▸ **Stored dataset items**
════

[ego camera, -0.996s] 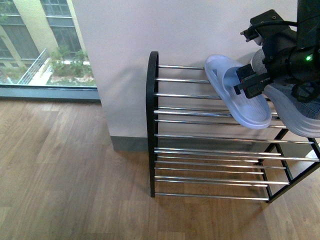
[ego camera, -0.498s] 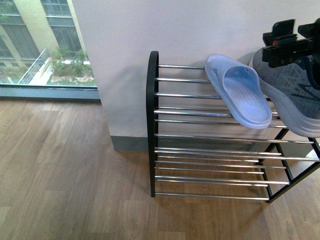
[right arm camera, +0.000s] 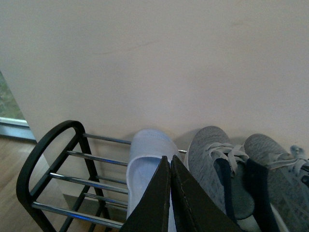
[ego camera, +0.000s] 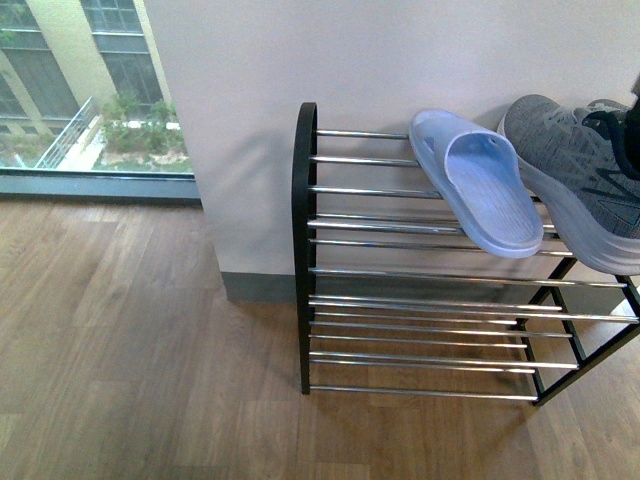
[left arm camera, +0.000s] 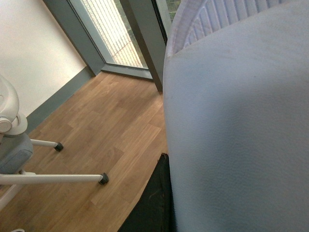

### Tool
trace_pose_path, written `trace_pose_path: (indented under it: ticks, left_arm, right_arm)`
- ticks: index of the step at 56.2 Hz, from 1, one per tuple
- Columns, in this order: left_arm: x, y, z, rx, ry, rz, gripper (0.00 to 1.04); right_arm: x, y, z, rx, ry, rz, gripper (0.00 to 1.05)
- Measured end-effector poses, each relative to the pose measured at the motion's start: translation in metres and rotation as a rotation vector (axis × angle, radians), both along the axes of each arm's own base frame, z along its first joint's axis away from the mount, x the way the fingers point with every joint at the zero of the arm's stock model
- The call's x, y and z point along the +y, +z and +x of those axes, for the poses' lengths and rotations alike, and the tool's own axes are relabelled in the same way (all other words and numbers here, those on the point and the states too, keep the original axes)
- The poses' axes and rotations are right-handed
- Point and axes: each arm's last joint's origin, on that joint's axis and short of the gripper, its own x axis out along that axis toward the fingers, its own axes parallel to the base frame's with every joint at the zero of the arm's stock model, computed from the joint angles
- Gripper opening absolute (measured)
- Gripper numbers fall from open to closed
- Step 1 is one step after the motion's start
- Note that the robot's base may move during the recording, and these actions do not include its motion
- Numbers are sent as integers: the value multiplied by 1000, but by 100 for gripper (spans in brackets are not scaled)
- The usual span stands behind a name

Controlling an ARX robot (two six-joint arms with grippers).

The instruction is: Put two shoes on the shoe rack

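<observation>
Front view: shoe rack [ego camera: 305, 250] stands vs. white wall [ego camera: 300, 60], black loop end on its left, chrome bars across three tiers. Pale blue slide [ego camera: 478, 182] lies on top tier, toe toward wall, angled, heel end over the front bars. Just beside it on the right, grey sneaker [ego camera: 580, 175] also on top tier, white sole facing out; the two look touching or nearly so. No arm visible in this view. Wood floor [ego camera: 130, 340] below, window [ego camera: 80, 90] at far left.

Right wrist view: right tool [right arm camera: 169, 193] w/ fingers pressed together, nothing between them, hanging above the slide's toe. Two grey sneakers side by side next to the slide.

Left wrist view: second pale blue slide [left arm camera: 236, 121] fills most of frame, v. close to the lens; left tool itself hidden, so can't tell its state.
</observation>
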Motion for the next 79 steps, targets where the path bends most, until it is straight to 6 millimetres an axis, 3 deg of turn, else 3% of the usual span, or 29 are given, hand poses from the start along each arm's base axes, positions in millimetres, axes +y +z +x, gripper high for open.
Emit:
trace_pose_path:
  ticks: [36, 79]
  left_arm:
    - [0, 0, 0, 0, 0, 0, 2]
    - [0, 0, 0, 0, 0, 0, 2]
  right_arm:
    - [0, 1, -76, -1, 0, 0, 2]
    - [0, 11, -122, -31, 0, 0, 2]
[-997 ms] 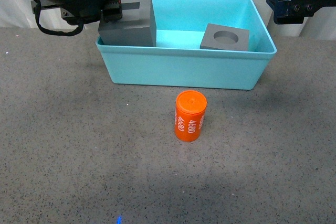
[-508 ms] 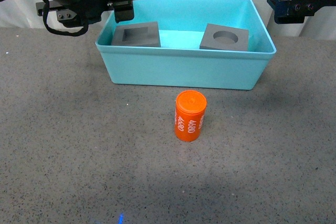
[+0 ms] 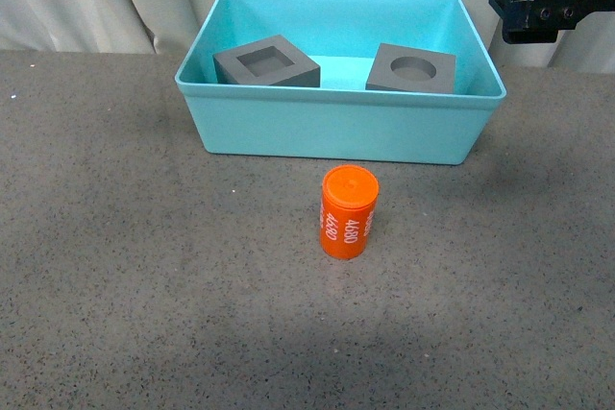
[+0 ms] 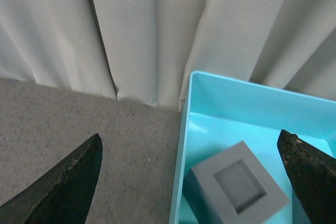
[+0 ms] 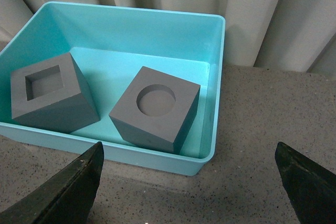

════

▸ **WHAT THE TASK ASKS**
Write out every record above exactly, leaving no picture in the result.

▸ **RESPONSE**
[ego camera, -0.996s] 
[ego camera, -0.498s] 
[right arm camera, +0.000s] 
[ego camera, +0.000s] 
[left arm camera, +0.000s] 

### Tool
trace_pose_path, written `trace_pose_path: (indented under it: ticks, left_arm, right_arm)`
- ticks: index of the step at 56.2 Hz, from 1, one per tuple
- Columns, in this order: left_arm: x, y, z, rx, ry, rz, gripper (0.00 to 1.04); right_arm: x, y, z, rx, ry, rz, gripper (0.00 to 1.05)
- Measured end-effector poses, each relative to the pose measured at the motion's start: translation in metres and rotation as a rotation vector (axis × angle, radians), both along the axes of each arm's own base frame, z along its first joint's axis away from the mount, x the way the fingers point with every joint at the zero of the arm's stock model
- The call's x, y and z point along the +y, +z and +x of those axes, for the poses' lengths and rotations alike, and the tool's own axes are relabelled in the same way (all other words and numbers here, those on the point and the states too, keep the original axes)
- The poses' axes and rotations are right-handed
- Point and axes: each arm's last joint's origin, on that joint's axis and short of the gripper, its own x axis out along that axis toward the fingers, its own axes parallel to the base frame's with every joint at the zero of the arm's stock model, computed from the joint angles
- Gripper opening absolute (measured)
- Gripper numbers fall from open to closed
- Step 1 is one step after the motion's start
- Note that the robot's base may move during the recording, and these actions do not include its motion
- Numbers are sent as integers: the value multiplied by 1000, but by 100 for gripper (spans in brackets are not scaled)
- The usual span stands behind a name

Controlling an ARX robot (two six-joint arms with grippers).

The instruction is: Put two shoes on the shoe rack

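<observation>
Front view: shoe rack [ego camera: 305, 250] stands vs. white wall [ego camera: 300, 60], black loop end on its left, chrome bars across three tiers. Pale blue slide [ego camera: 478, 182] lies on top tier, toe toward wall, angled, heel end over the front bars. Just beside it on the right, grey sneaker [ego camera: 580, 175] also on top tier, white sole facing out; the two look touching or nearly so. No arm visible in this view. Wood floor [ego camera: 130, 340] below, window [ego camera: 80, 90] at far left.

Right wrist view: right tool [right arm camera: 169, 193] w/ fingers pressed together, nothing between them, hanging above the slide's toe. Two grey sneakers side by side next to the slide.

Left wrist view: second pale blue slide [left arm camera: 236, 121] fills most of frame, v. close to the lens; left tool itself hidden, so can't tell its state.
</observation>
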Motion for the next 79 steps, targets where the path bends most, until it is straight to 6 millimetres an axis, 3 deg of turn, else 3% of the usual span, or 29 are given, hand poses from the start along each arm's base axes, positions in millimetres, axes +y +z +x, gripper high for open.
Emit:
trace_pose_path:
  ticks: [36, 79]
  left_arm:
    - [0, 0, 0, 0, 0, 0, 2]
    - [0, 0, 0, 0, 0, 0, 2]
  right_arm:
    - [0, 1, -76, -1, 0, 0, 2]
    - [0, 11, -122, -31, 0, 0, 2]
[-997 ms] 
[-508 ms] 
[+0 ms] 
[+0 ms] 
[+0 ms] 

That brings the answer to completion.